Re: making relfilenodes 56 bits

From: Robert Haas <robertmhaas(at)gmail(dot)com>
To: Amit Kapila <amit(dot)kapila16(at)gmail(dot)com>
Cc: Dilip Kumar <dilipbalaut(at)gmail(dot)com>, Andres Freund <andres(at)anarazel(dot)de>, Heikki Linnakangas <hlinnaka(at)iki(dot)fi>, Thomas Munro <thomas(dot)munro(at)gmail(dot)com>, pgsql-hackers <pgsql-hackers(at)postgresql(dot)org>
Subject: Re: making relfilenodes 56 bits
Date: 2022-08-22 20:16:15
Message-ID: CA+TgmoY7ZJw3V8McB=vN2m=sLmhaySY+7xNxuv1dgp+tYM6Hjw@mail.gmail.com
Views: Raw Message | Whole Thread | Download mbox | Resend email
Thread:
Lists: pgsql-hackers

On Mon, Aug 22, 2022 at 3:55 AM Amit Kapila <amit(dot)kapila16(at)gmail(dot)com> wrote:
> To solve that problem, how about rewriting the system table in the new
> cluster which has a conflicting relfilenode? I think we can probably
> do this conflict checking before processing the tables from the old
> cluster.

Thanks for chiming in.

Right now, there are two parts to the relfilenumber preservation
system, and this scheme doesn't quite fit into either of them. First,
the dump includes commands to set pg_class.relfilenode in the new
cluster to the same value that it had in the old cluster. The dump
can't include any SQL commands that depend on what's happening in the
new cluster because pg_dump(all) only connects to a single cluster,
which in this case is the old cluster.
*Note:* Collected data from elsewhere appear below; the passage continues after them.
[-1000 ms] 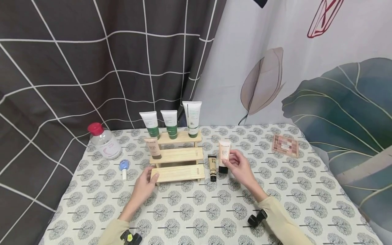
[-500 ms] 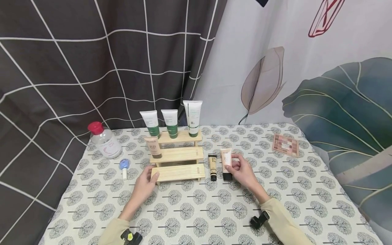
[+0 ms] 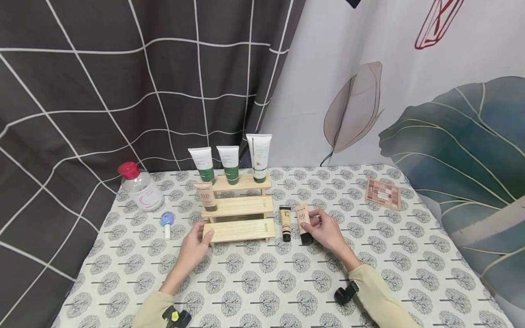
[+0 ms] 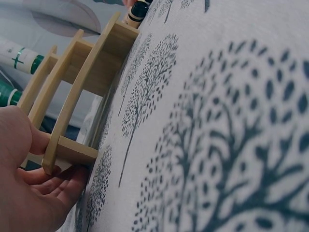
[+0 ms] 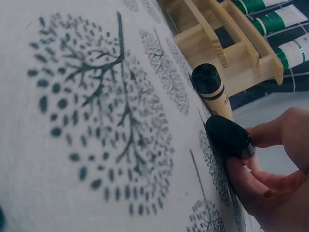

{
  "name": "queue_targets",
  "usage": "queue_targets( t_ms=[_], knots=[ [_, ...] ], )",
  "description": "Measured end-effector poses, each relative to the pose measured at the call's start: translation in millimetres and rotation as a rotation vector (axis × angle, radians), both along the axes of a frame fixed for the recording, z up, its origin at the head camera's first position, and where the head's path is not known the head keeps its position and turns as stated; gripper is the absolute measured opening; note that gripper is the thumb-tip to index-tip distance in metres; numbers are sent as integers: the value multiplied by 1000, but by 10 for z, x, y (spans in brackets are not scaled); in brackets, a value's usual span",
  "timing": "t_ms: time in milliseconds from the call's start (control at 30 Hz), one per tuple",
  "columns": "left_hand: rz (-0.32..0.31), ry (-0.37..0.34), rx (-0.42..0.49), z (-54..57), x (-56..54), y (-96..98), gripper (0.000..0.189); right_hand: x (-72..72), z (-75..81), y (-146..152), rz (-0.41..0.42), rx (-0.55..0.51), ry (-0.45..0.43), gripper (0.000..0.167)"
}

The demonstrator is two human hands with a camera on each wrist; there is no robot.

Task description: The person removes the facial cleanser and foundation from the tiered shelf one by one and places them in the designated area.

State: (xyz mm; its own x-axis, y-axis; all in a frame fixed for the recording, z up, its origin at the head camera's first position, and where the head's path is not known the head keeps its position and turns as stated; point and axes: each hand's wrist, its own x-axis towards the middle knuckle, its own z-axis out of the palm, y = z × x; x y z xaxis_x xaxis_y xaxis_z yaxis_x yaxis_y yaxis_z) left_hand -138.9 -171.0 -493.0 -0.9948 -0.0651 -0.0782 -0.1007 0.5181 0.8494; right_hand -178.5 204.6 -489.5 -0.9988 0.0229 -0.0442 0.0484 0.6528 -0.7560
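My left hand (image 3: pixel 193 246) grips the left end of the lowest step of a three-tier wooden stand (image 3: pixel 239 231); in the left wrist view the thumb lies on top and the fingers curl beneath. With my right hand (image 3: pixel 326 230) I pinch a pink BB cream tube (image 3: pixel 302 216), black cap toward me, low over or on the cloth. Beside it, to the left, lies a gold tube with a black cap (image 3: pixel 285 222). A second BB cream tube (image 3: pixel 206 196) stands at the left of the middle step. White-and-green tubes (image 3: pixel 230 164) stand along the top step.
A clear bottle with a red cap (image 3: pixel 143 190) and a small blue-topped item with a white stem (image 3: pixel 167 223) are at the left. An eyeshadow palette (image 3: pixel 383 194) lies at the right. Curtains (image 3: pixel 135 91) hang behind the patterned tablecloth (image 3: pixel 246 296).
My right hand has brought the pink BB cream tube down and toward me, and the tube now leans back more. My left hand stays on the stand.
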Motion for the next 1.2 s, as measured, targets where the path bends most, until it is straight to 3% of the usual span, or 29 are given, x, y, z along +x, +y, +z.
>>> queue_targets(
  t_ms=[600,967,1200],
  knots=[
    [1,5,5,-6,-1,-5,47,35,10,61,29,77,68,38],
    [5,6,4,-16,-9,5,48,-56,397,47,158,17,135,25],
    [7,3,7,-2,-2,9,47,-146,666,-92,221,-36,128,23]
  ],
)
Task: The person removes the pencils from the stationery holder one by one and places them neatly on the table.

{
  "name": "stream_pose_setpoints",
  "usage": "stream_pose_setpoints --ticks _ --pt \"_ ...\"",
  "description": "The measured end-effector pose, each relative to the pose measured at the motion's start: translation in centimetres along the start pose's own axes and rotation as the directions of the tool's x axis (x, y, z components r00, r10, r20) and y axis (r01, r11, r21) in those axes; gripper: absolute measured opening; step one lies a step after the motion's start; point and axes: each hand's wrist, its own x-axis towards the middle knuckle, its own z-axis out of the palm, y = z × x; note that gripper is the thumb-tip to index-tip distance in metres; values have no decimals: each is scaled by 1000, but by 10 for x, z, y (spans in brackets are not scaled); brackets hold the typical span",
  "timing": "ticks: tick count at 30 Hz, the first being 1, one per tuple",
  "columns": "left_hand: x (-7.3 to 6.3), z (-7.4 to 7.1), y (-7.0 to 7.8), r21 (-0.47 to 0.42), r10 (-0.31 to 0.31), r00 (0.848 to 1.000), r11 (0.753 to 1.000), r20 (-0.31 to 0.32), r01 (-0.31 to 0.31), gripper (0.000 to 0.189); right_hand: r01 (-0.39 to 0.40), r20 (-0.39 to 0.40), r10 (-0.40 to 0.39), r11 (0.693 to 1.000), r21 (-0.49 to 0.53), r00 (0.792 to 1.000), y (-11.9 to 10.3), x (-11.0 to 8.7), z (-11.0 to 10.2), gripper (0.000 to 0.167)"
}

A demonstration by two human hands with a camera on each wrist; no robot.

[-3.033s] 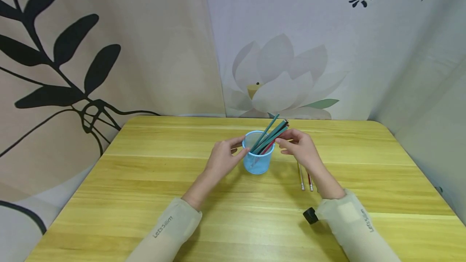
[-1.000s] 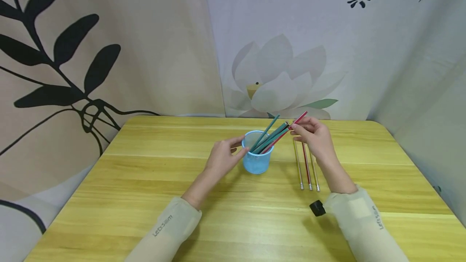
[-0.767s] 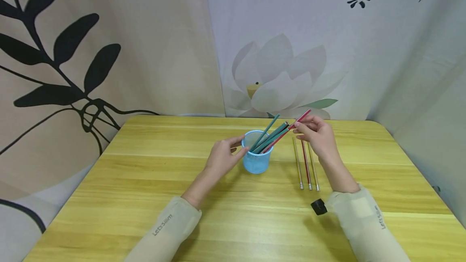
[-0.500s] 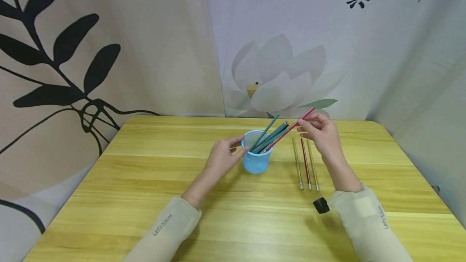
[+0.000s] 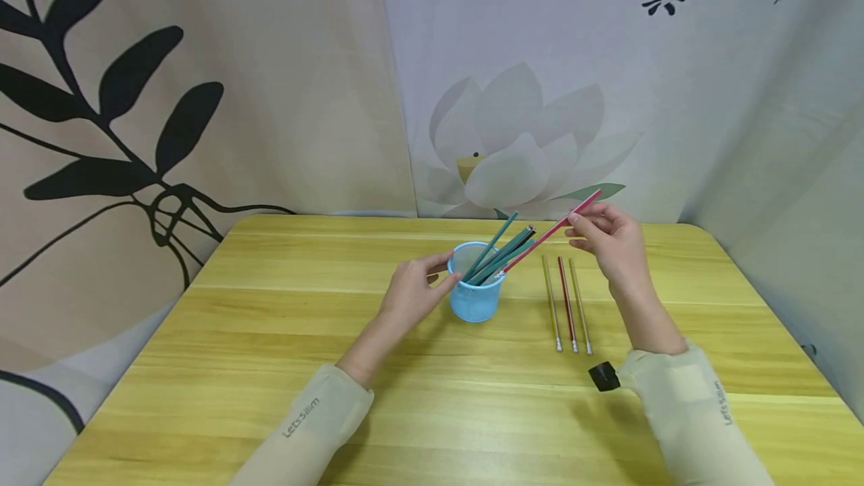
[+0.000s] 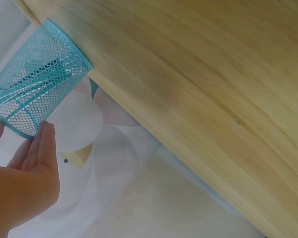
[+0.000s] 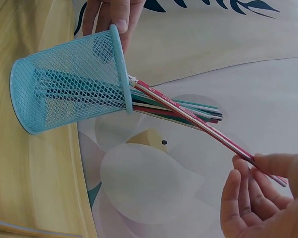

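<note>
Red pencil (image 7: 191, 117): right hand (image 5: 614, 242) pinches | mesh cup (image 5: 475, 304): left hand (image 5: 415, 291) holds

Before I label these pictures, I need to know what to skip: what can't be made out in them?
Pencils in the cup: exact count, head view; they overlap.
Their lower ends: head view; the cup's wall hides them.
Red pencil: lettering, right wrist view; too small to read fully.
Left hand: thumb, left wrist view; partly cut off by the left edge.

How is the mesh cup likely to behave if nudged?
The mesh cup is probably light, given its open mesh. It could tip toward the side its pencils lean out over, though the left hand gripping it should help.
</note>
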Motion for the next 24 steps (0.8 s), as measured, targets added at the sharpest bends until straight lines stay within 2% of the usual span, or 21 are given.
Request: stream_pose_setpoints --ticks 7,16,24 --pt "0 0 0 -9 -15 1000 1000 7 15 45 5 -24 -5 1000 -8 1000 -1 1 -6 7" --pt "0 0 0 -4 -19 1000 1000 11 20 46 21 -33 -19 997 68 999 -3 1 -11 7" --pt "0 0 0 4 -5 1000 1000 4 5 45 17 -40 -13 996 86 999 -3 0 -17 6"
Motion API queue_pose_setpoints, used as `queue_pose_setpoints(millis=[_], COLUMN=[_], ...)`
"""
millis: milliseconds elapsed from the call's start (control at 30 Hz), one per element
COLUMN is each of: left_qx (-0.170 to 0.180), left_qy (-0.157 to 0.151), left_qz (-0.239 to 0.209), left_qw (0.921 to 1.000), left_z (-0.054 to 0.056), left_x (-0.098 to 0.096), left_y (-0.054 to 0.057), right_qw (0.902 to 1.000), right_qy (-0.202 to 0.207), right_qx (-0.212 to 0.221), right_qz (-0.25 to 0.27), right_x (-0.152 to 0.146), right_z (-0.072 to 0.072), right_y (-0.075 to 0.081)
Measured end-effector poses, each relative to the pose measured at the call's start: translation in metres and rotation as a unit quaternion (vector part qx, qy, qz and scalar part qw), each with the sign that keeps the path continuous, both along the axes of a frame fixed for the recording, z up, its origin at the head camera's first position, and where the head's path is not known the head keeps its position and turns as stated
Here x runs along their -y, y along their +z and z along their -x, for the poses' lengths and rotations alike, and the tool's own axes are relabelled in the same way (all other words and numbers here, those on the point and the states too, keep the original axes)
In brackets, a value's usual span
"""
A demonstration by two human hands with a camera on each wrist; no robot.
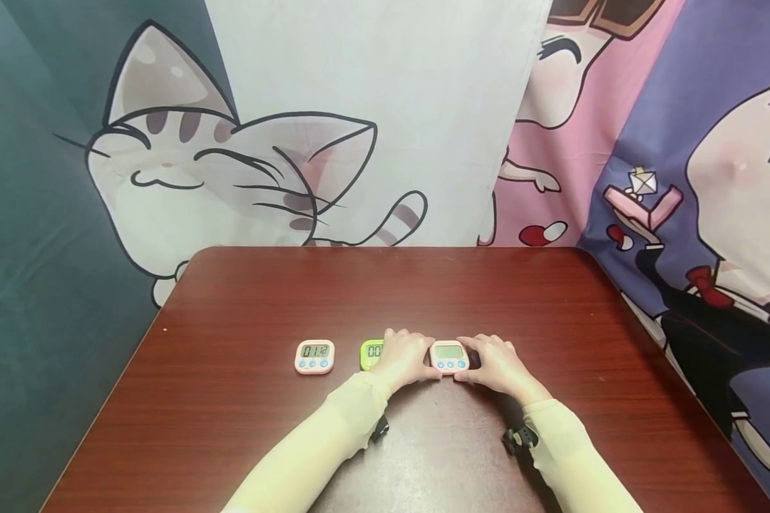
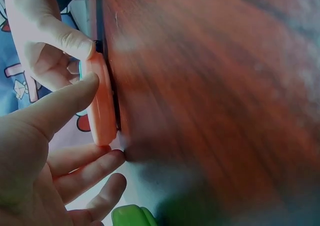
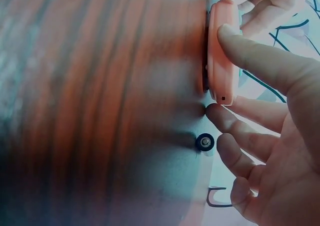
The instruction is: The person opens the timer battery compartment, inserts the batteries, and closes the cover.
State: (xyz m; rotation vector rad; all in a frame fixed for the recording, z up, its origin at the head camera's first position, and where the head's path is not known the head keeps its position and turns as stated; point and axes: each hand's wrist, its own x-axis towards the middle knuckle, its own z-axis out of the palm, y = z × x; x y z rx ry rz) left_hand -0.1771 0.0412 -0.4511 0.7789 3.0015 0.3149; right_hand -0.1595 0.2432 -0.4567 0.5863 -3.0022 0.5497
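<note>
Between both hands, a pink digital timer [image 1: 449, 358] with a blank display and blue buttons faces up, low at the table. My left hand [image 1: 406, 360] holds its left side, thumb at the near edge and fingertips around the far corner. The right hand [image 1: 497, 365] grips the opposite side in the same way. In the right wrist view the timer's pink edge [image 3: 223, 60] lies between thumb and fingers. A battery [image 3: 205, 142], seen end-on, lies by the right fingertips. Left of the left hand is a green timer [image 1: 370, 352], partly covered by that hand.
Farther left on the brown wooden table [image 1: 244, 427] lies another pink timer [image 1: 314, 357], its display lit with digits. A cartoon-printed curtain [image 1: 385, 71] hangs behind the table and along its sides.
</note>
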Motion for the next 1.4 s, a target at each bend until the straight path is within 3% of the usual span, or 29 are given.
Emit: queue_pose_setpoints(millis=[300, 533, 633, 800, 1033, 1400], left_qx=[0.005, 0.034, 0.04, 0.025, 0.011, -0.039], left_qy=[0.006, 0.018, 0.021, 0.022, 0.029, 0.012], left_qz=[-0.02, -0.128, -0.15, -0.16, -0.16, -0.169], left_qw=[0.9998, 0.9911, 0.9876, 0.9866, 0.9865, 0.9847], left_z=[0.0, -0.002, -0.002, -0.003, -0.005, -0.007], left_x=[0.002, 0.005, 0.006, 0.007, 0.011, 0.016], left_y=[0.0, 0.005, 0.006, 0.006, 0.009, 0.013], right_qw=[0.9993, 0.998, 0.998, 0.9978, 0.9937, 0.9916], right_qy=[-0.017, -0.007, -0.002, 0.0, 0.019, 0.021], right_qx=[0.025, 0.017, 0.019, 0.023, 0.029, -0.006], right_qz=[0.021, 0.06, 0.061, 0.062, 0.106, 0.128], right_x=[0.003, 0.007, 0.01, 0.013, 0.017, 0.024], right_z=[0.002, 0.0, -0.001, 0.0, 0.0, -0.002], right_y=[0.0, 0.002, 0.002, 0.002, 0.002, 0.004])
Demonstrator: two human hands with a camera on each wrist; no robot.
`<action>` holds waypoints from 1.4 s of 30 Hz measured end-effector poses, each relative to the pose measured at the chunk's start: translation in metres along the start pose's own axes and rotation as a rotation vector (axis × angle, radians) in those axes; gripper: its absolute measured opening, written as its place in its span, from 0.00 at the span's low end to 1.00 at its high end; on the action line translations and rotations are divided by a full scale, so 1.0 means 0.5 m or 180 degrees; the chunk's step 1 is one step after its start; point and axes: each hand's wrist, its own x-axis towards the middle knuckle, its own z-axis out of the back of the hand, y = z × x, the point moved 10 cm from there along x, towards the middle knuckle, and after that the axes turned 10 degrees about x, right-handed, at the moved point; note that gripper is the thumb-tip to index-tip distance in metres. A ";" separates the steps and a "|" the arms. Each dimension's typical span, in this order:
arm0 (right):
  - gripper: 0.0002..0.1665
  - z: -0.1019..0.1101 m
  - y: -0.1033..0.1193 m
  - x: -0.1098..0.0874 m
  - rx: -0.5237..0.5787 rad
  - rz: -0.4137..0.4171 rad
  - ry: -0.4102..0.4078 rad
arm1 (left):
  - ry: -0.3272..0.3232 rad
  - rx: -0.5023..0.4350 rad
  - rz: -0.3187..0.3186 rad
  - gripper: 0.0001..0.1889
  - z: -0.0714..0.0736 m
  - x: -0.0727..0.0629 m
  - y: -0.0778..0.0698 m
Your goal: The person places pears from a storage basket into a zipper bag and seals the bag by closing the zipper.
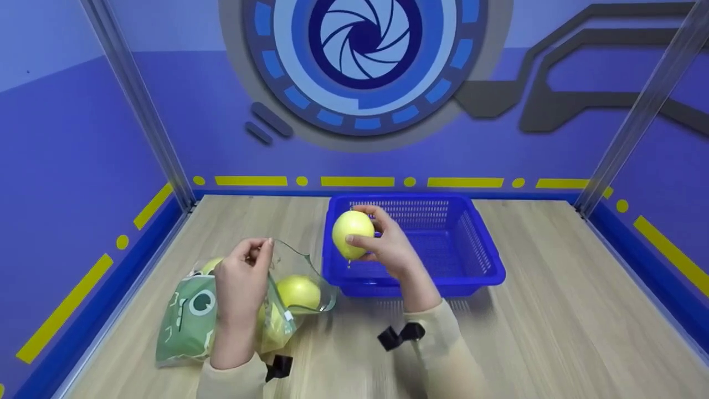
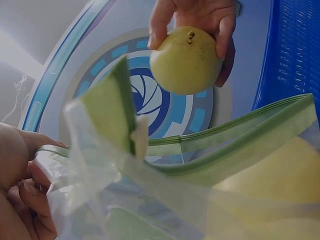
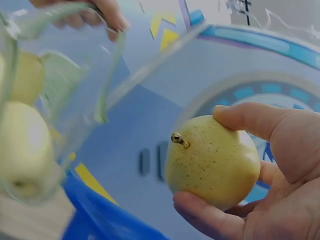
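Note:
My right hand [image 1: 390, 246] grips a yellow pear [image 1: 353, 233] above the near left part of a blue plastic basket [image 1: 493, 271]. In the right wrist view the pear [image 3: 212, 162] shows a short brown stem and small dark specks. My left hand [image 1: 243, 280] pinches the rim of a clear zip bag [image 1: 288, 257] with a green edge, and its mouth gapes toward the basket. Inside that bag lie yellow pears [image 1: 299, 292]. The left palm is turned away in the head view; the left wrist view shows curled fingers [image 2: 37, 200] at the bag's edge.
A green bag front with a cartoon eye [image 1: 188, 318] lies left of my left hand, with a yellow fruit [image 1: 211, 265] partly showing behind it. The wooden tabletop [image 1: 554, 332] is bounded by blue panels [image 1: 637, 233] at the back and sides.

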 end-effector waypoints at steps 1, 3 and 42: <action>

Second, pg_upgrade itself
copies the files from the old cluster to the new cluster. This doesn't
involve a database connection at all. So there's no part of the
current relfilenode preservation mechanism that can look at the old
AND the new database and decide on some SQL to execute against the new
database.

I thought for a while that we could use the information that's already
gathered by get_rel_infos() to do what you're suggesting here, but it
doesn't quite work, because that function excludes system tables, and
we can't afford to do that here. We'd either need to modify that query
to include system tables - at least for the new cluster - or run a
separate one to gather information about system tables in the new
cluster. Then, we could put all the pg_class.relfilenode values we
found in the new cluster into a hash table, loop over the list of rels
this function found in the old cluster, and for each one, probe into
the hash table. If we find a match, that's a system table that needs
to be moved out of the way before calling create_new_objects(), or
maybe inside that function but before it runs pg_restore.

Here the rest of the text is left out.